Beaucoup de discussions ont eu lieu sur la violence, les relations sexuelles sous contraintes et le viol, en relation avec la consommation d'alcool et la fréquentation des bars par les filles. Dans les trois pays où nous avons travaillé, par exemple, les jeunes gés de moins de 18 ans ont interdiction de se procurer de l'alcool. Pourtant, les lois étant rarement appliquées, les jeunes femmes se retrouvent souvent dans ou à proximité des bars, et les représentants des communautés ont souligné que cela constituait un risque pour ces dernières.

Les membres des communautés ont indiqué que les hommes deviennent plus agressifs en situation d'ébriété, et que les filles se protègent moins elles-mêmes. Cela constitue des facteurs de risques au niveau de la transmission du VIH. Le viol a semblé constituer une menace courante aux yeux de nombreuses adolescentes.

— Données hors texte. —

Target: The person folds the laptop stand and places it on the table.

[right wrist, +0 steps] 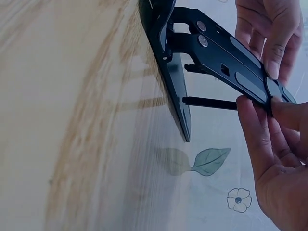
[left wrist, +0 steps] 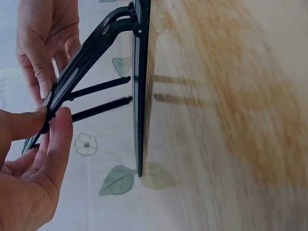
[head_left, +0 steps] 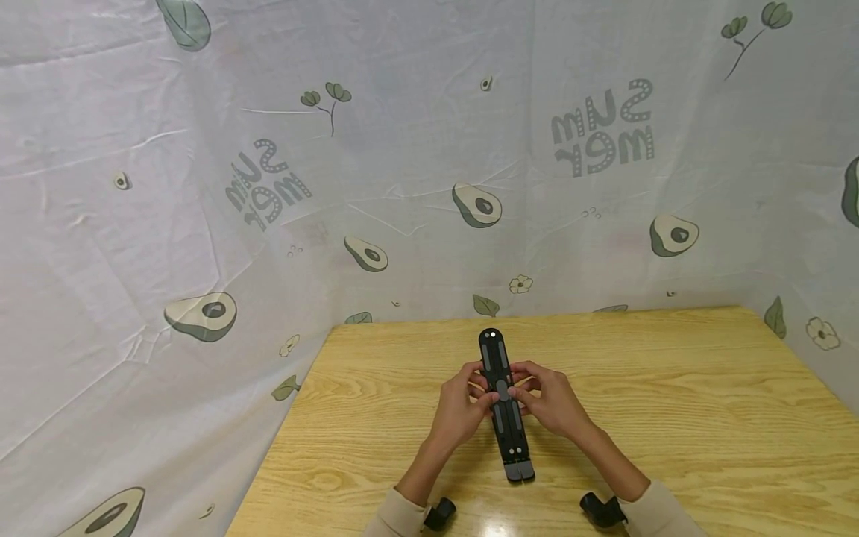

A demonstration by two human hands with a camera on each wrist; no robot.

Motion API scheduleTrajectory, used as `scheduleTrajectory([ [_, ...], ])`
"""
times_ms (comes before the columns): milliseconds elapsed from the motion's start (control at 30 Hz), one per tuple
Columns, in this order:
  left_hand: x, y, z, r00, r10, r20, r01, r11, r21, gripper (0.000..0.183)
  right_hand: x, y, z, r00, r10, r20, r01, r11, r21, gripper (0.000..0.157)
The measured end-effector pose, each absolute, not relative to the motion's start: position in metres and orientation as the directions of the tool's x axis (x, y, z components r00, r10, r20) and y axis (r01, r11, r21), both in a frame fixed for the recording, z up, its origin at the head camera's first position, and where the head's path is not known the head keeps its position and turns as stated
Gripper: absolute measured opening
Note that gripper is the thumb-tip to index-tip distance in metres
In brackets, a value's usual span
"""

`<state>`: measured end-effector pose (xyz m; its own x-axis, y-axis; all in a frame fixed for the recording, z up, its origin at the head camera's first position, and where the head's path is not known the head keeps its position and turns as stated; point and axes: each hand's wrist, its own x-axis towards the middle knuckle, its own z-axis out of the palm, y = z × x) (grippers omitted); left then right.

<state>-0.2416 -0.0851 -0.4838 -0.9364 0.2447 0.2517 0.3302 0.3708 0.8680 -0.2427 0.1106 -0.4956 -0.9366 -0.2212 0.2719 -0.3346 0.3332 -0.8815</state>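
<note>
A black folding laptop stand (head_left: 511,436) with grey pads stands on the wooden table, its long axis pointing away from me. In the left wrist view its upper arms (left wrist: 82,60) slope up from the flat base (left wrist: 139,106), and thin struts (left wrist: 103,108) run between them. My left hand (head_left: 458,406) pinches the left edge of the raised part, thumb on top and fingers beneath. From the other side my right hand (head_left: 553,400) pinches it the same way, its thumb by the round middle pad (right wrist: 275,89). Some fingertips are hidden under the stand.
The wood-grain table (head_left: 671,388) reaches back to a pale curtain (head_left: 403,164) printed with avocados, leaves and flowers. This cloth also hangs along the left and right sides. Black wrist mounts (head_left: 439,514) sit by both sleeves.
</note>
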Motion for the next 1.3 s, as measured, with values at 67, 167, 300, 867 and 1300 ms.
scheduleTrajectory([
  [67,-0.242,-0.086,-0.483,-0.936,0.245,0.255,0.334,0.376,0.864,0.051,-0.242,0.112,-0.495,-0.941,-0.225,0.253,-0.318,0.333,-0.887,0.037],
  [167,-0.243,-0.087,-0.483,-0.933,0.244,0.264,0.341,0.373,0.863,0.049,-0.240,0.115,-0.496,-0.942,-0.239,0.237,-0.309,0.332,-0.892,0.034],
  [300,-0.246,-0.087,-0.483,-0.931,0.240,0.274,0.347,0.358,0.867,0.045,-0.238,0.119,-0.497,-0.937,-0.263,0.231,-0.312,0.329,-0.891,0.033],
  [867,-0.251,-0.088,-0.483,-0.934,0.213,0.288,0.346,0.326,0.880,0.041,-0.224,0.130,-0.511,-0.923,-0.354,0.150,-0.266,0.308,-0.913,0.022],
  [1300,-0.262,-0.089,-0.475,-0.924,0.211,0.318,0.368,0.269,0.890,0.044,-0.218,0.128,-0.500,-0.905,-0.408,0.116,-0.261,0.320,-0.911,0.028],
])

A quoi les participants ont-ils le plus souvent appelé ?

Ils ont appelé à assurer davantage d'opportunités économiques aux filles ainsi qu'à leurs familles. Ils ont parlé de la formation professionnelle - pour les entreprises de taille réduite - et d'assurer qu'elle est accessible au niveau de la communauté.

Nombre de participants ont fait part du besoin de contrôler les activités récréatives des filles et des garçons, ainsi que d'améliorer la communication entre les adultes et les enfants, les adultes se trouvant désarmés face à certaines des nouvelles questions générées par le monde moderne. Ils ont estimé qu'ils devaient s'impliquer davantage pour discuter avec les jeunes sur les risques d'infection au VIH, pour contrôler les lieux qu'ils fréquentent, et pour leur donner le bon exemple. En effet, lorsque les jeunes savent ce que leurs parents pensent de certaines questions, ils tiennent compte de leur avis.

Qu'espérez-vous apporter au groupe sur la Promotion de la prévention du VIH chez les jeunes, et de quelle autre manière faites-vous progresser vos recherches ?

Nous sommes tous d'avis que le comportement individuel est un facteur important, mais j'estime que nous mettons un accent trop important sur cela, sans prendre en considération les structures qui limitent les capacités individuelles d'action.

Nous perdons des occasions de prendre des mesures proactives. Je pense que nous devons soutenir les interventions structurelles. Celles-ci comprennent des politiques qui peuvent permettre de protéger les filles, de faire appliquer les lois, d'élargir l'accès aux opportunités économiques et d'éliminer les frais d'inscription scolaire pour aider les filles à continuer à aller à l'école. J'espère que le fait de démontrer la corrélation entre les interventions structurelles et la réduction du risque de transmission du VIH amènera les décideurs politiques à changer leurs politiques afin que ces dernières appuient et protègent davantage les adolescentes, et leurs communautés en général.